3.1 Notation and Conventions

The conventions in this paragraph stem from [6]. Let $\mathbb {N}$ be the set of the natural numbers including 0. We use $\mathbb {I}_{n}:=\{ i \in \mathbb {N}\mid 1 \le i \le n \}$ as a shorthand for the set of natural numbers from 1 to n. The domain of a function f is denoted $\mathinner {\textrm{dom}}(f)$ while $\mathinner {\textrm{cod}}(f)$ stands for the target (also called codomain) of f. A function which maps $x_1$ to $y_1$ and $x_2$ to $y_2$ is denoted by $[x_1\!\rightarrow \!y_1, x_2\!\rightarrow \!y_2]$. Sequences with a fixed order are delimited by angle brackets, e.g., $l = \langle a, b, c \rangle $. Their elements are accessible via subscript, e.g., $l_1 = a$. The number of times an element e is contained in any bag or sequence C is denoted by $\mathinner {\textit{count}}(e, C)$; for example, $\mathinner {\textit{count}}(a, \langle a, a, b, c \rangle ) = 2$. We denote the Cartesian product of S with itself i times with $S^i = \underbrace{S\times S \times \dots S}_i$. We use the term word to describe a processor word, e.g. a 64-bit data chunk when using the x86-64 instruction set.

3.2 RDF and SPARQL

An RDF statement is a triple $\langle s,p,o\rangle $ and represents an edge $s \xrightarrow {\small {p}} o$ in an RDF graph g. s, p and o are called RDF resources. An RDF graph can be regarded as a set of RDF statements. The set of all resources of a graph g is given by r(g). An example of an RDF graph is given in Fig. 2. The graph contains, among others, the RDF statement $\langle \text {:Alice}, \text {foaf:knows}, \text {:Bob}\rangle $.

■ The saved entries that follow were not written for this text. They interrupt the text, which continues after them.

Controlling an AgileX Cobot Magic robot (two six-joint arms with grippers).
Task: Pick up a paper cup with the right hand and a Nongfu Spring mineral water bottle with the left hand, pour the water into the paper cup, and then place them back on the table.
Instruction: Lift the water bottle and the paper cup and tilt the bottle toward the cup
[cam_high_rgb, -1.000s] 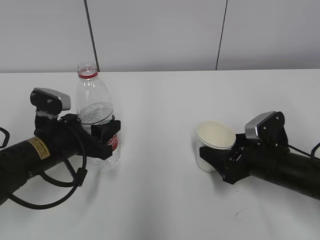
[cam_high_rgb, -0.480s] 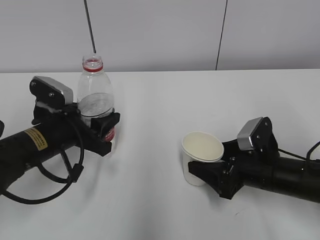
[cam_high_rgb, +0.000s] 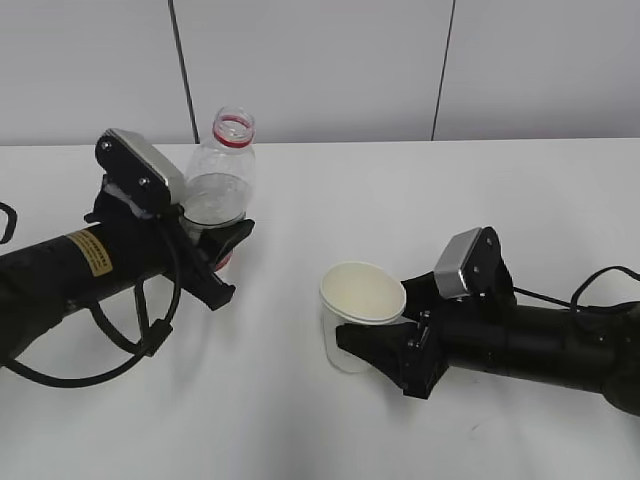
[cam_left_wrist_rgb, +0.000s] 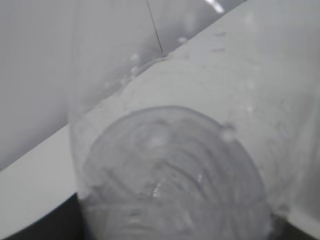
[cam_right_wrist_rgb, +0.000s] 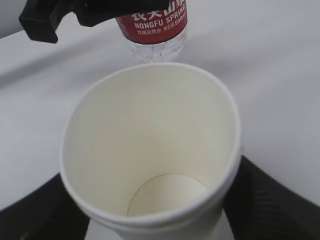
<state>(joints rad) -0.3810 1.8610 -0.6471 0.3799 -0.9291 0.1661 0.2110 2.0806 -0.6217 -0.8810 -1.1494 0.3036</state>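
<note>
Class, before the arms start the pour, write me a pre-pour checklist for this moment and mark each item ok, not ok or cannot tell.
1. Left hand gripping the Nongfu Spring mineral water bottle: ok.
2. Right hand holding the paper cup: ok.
3. Bottle uncapped: ok.
4. Cup empty, mouth open upward: ok.
5. Bottle mouth above the cup: not ok, it sits off to the left.
6. Cup lifted off the table: cannot tell.
</note>
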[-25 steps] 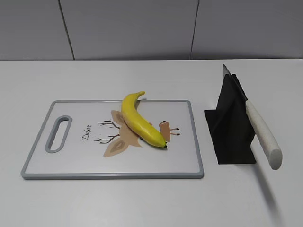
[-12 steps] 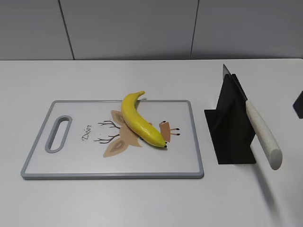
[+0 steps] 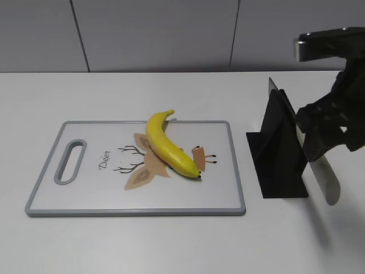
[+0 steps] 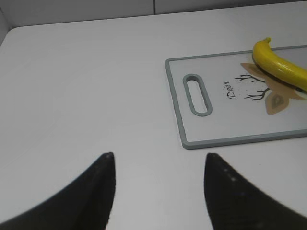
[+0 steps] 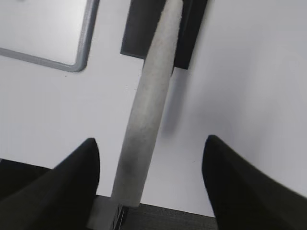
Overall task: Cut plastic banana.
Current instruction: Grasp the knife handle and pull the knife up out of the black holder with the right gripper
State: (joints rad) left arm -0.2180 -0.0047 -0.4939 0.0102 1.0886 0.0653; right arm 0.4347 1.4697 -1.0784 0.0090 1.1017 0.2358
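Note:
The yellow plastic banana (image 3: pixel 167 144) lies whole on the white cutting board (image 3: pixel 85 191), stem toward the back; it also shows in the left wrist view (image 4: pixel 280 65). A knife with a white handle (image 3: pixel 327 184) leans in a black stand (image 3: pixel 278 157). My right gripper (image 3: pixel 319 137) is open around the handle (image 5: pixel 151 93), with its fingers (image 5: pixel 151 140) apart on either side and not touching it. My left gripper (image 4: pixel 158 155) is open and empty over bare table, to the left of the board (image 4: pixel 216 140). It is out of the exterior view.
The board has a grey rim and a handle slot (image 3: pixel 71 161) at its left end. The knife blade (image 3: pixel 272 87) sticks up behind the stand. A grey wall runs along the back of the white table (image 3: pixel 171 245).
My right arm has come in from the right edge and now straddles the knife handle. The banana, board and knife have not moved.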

A triple pattern (TP) Q is a triple that has variables or RDF resources as entries, e.g., $\langle \text {?x}, \text {foaf:knows}, \text {?y}\rangle $. Matching a triple pattern Q with a statement t results in a set of zero or one solution mappings. If Q and t have exactly the same resources in the same positions, then matching Q to t results in a solution mapping which maps the variables of Q to the terms of t in the same positions. For example, imagine $Q=\langle \text {?x}, \text {foaf:knows}, \text {?y}\rangle $ and $t=\langle \text {:Alice}, \text {foaf:knows}, \text {:Bob}\rangle $. Then $Q(t) =\{[\text {?x}\!\rightarrow \!\text {:Alice}, \text {?x}\!\rightarrow \!\text {:Bob}]\}$. Otherwise, the set of solutions is empty, i.e., $Q(t)=\emptyset $. The result of matching a triple pattern Q against an RDF graph g is

$$\begin{aligned} Q(g) = \bigcup \limits _{t \in g} Q(t), \end{aligned}$$

(1)

i.e., the union of the matches of all triples t in g with Q. A list of triple patterns is called a basic graph pattern (BGP). The result of applying a BGP to an RDF graph g is the natural join of the solutions of its triple patterns.

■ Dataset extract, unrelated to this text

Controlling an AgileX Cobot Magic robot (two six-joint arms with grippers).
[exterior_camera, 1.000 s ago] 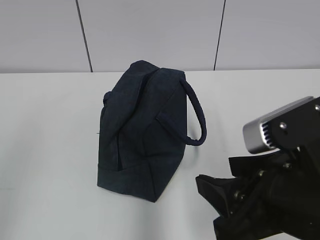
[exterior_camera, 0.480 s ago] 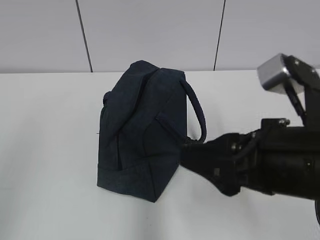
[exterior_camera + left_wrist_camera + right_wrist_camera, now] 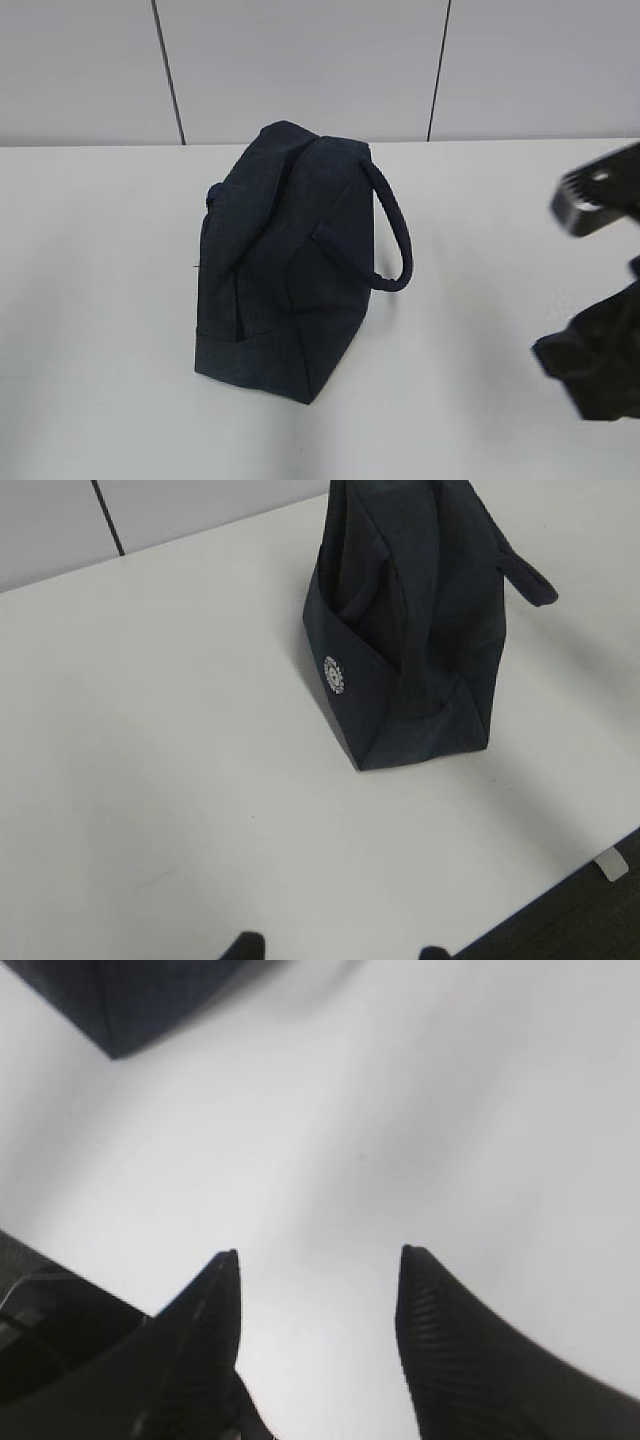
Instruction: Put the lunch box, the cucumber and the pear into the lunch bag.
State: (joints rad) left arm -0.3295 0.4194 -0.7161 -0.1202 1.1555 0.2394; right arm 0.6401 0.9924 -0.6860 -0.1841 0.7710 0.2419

Similar to previous works [4, 6, 16], we only consider the subset of SPARQL where a query is considered to consist of a BGP, a projection and a modifier (i.e., DISTINCT) that specifies whether the evaluation of Q follows bag or set semantics.

3.3 Tensors and RDF

Similar to [6], we use tensors that can be represented as finite multi-dimensional arrays. We consider a tensor of rank-n as an n-dimensional array $\textbf{K}_1\times \dots \times \textbf{K}_n\rightarrow \mathbb {N}$ with $\textbf{K}_1 = \dots = \textbf{K}_n \subset \mathbb {N}$. Tuples from the tensor’s co-domain $\textbf{k}\in \textbf{K}$ are called keys. The entries $\textbf{k}_1, \dots , \textbf{k}_n$ of a key $\textbf{k}$ are dubbed key parts. The array notation $T[\textbf{k}] = v$ is used to express that T stores for key $\textbf{k}$ value v.

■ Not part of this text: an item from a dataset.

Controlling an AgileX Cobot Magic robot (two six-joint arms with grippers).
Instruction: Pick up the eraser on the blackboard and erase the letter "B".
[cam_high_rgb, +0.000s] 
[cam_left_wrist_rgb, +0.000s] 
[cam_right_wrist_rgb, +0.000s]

The representation of g as a tensor, dubbed RDF tensor or adjacency tensor T, is a rank-3 tensor over $\mathbb {N}$ which encodes g. Let $id: r(g) \rightarrow \mathbb {I}_{|r(g)|+1}$ be an index function. The function maps each term of g—of which there are |r(g)|—to a fixed value in $\mathbb {I}_{|r(g)|}$. All unbound variables in solution mappings are mapped to $|r(g)|+1$. For all statements $\langle s,p,o\rangle \in g$, the value of T[id(s), id(p), id(o)] is 1. All other values of T are 0. For example, $T[5, 9, 7] = 1$ for the example graph shown in Fig. 2, while $T[5, 9, 6] = 0$.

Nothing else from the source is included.